> **PROVIDED DATA**
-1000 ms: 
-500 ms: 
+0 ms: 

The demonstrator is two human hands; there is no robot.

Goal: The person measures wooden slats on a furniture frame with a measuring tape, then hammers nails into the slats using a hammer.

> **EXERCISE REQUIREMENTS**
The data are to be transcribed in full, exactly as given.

> **TASK ANSWER**
-1000 ms: 
-500 ms: 
+0 ms: 

The demonstrator is two human hands; there is no robot.

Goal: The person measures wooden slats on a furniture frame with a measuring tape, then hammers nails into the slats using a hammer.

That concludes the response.